Dataset section:
------------------------------

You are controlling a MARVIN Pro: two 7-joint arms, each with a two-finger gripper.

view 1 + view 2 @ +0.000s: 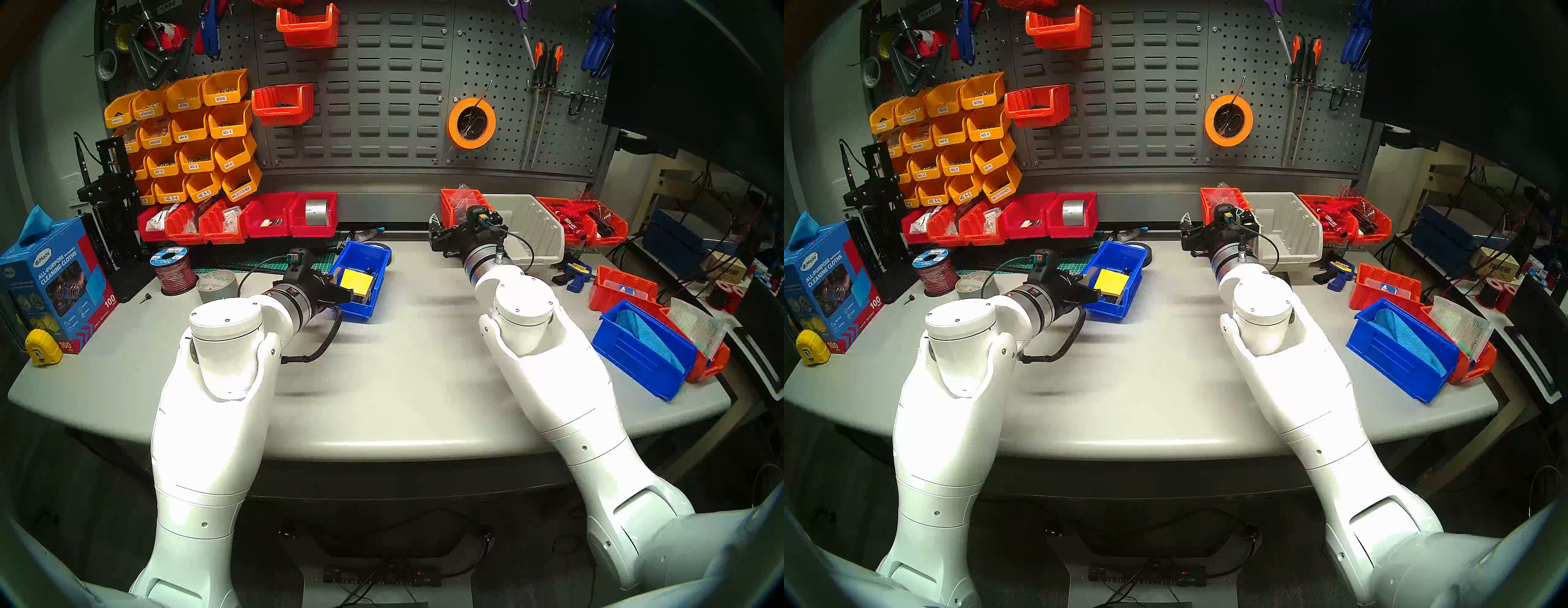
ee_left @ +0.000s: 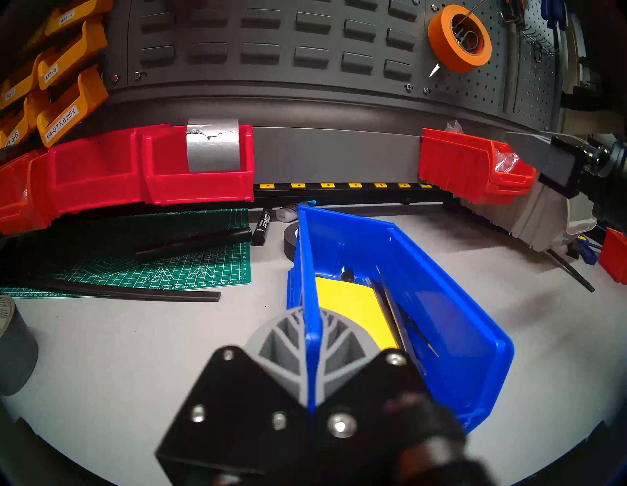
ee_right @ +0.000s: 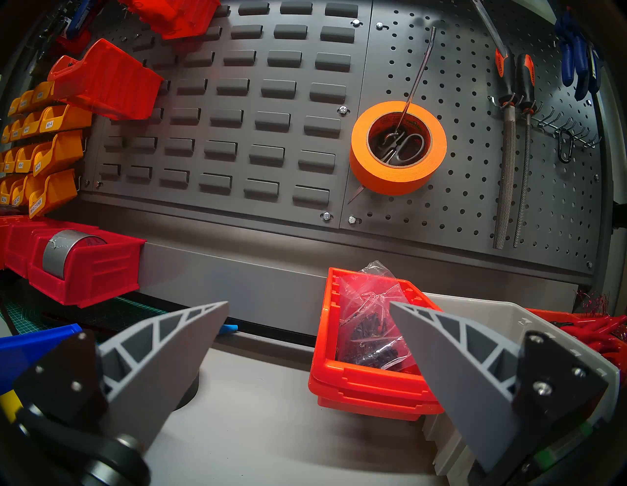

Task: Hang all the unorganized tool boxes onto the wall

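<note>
Left end effector (image 2: 310, 346): clamped on the near-left wall of the blue bin (image 2: 441, 305), one finger outside, one inside against the yellow pad (image 2: 353, 305). Right end effector (image 3: 308, 325): spread wide, empty, pointed at the wall (image 3: 237, 142) above the orange bin (image 3: 366, 383) of bagged parts.

Location, head view: blue bin at table (image 1: 403, 382) centre, at about 12 o'clock from the left wrist, long axis skewed toward 1 o'clock. Cannot tell whether fully seated on the table. Second blue bin (image 1: 636, 352) with cloth at 3 o'clock near the right table edge, beside two more orange bins. Two orange bins already hung on the wall at 11 and 12 o'clock.

Hazards from here:
- Single-wall pinch, off centre. Likely sag of the far end on lifting; possible rotation in the grip or slip of the thin wall from between the fingers.
- Loose contents. Pad and pens free to slide toward the low end under tilt; spill possible.
- Skewed approach. Rear lip not parallel to the louvre rows; risk of hooking one corner only, then a drop on release.
- Crowded route. Red bins (image 2: 200, 169) on the rail at 11 o'clock, marker and tape roll just behind the bin; contact possible on a low path.
- Right arm close at 2 o'clock; collision possible on a rightward swing.
</note>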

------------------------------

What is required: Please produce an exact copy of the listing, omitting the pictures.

Completed exercise:
You are controlling a MARVIN Pro: two 7-joint arms, each with a two-finger gripper.

view 1 + view 2 @ +0.000s: 
ee_left @ +0.000s: 
ee_right @ +0.000s: 

Task: Hang all the unorganized tool boxes onto the wall

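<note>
Left end effector (image 2: 310, 346): clamped on the near-left wall of the blue bin (image 2: 441, 305), one finger outside, one inside against the yellow pad (image 2: 353, 305). Right end effector (image 3: 308, 325): spread wide, empty, pointed at the wall (image 3: 237, 142) above the orange bin (image 3: 366, 383) of bagged parts.

Location, head view: blue bin at table (image 1: 403, 382) centre, at about 12 o'clock from the left wrist, long axis skewed toward 1 o'clock. Cannot tell whether fully seated on the table. Second blue bin (image 1: 636, 352) with cloth at 3 o'clock near the right table edge, beside two more orange bins. Two orange bins already hung on the wall at 11 and 12 o'clock.

Hazards from here:
- Single-wall pinch, off centre. Likely sag of the far end on lifting; possible rotation in the grip or slip of the thin wall from between the fingers.
- Loose contents. Pad and pens free to slide toward the low end under tilt; spill possible.
- Skewed approach. Rear lip not parallel to the louvre rows; risk of hooking one corner only, then a drop on release.
- Crowded route. Red bins (image 2: 200, 169) on the rail at 11 o'clock, marker and tape roll just behind the bin; contact possible on a low path.
- Right arm close at 2 o'clock; collision possible on a rightward swing.
</note>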

The exercise has now been completed.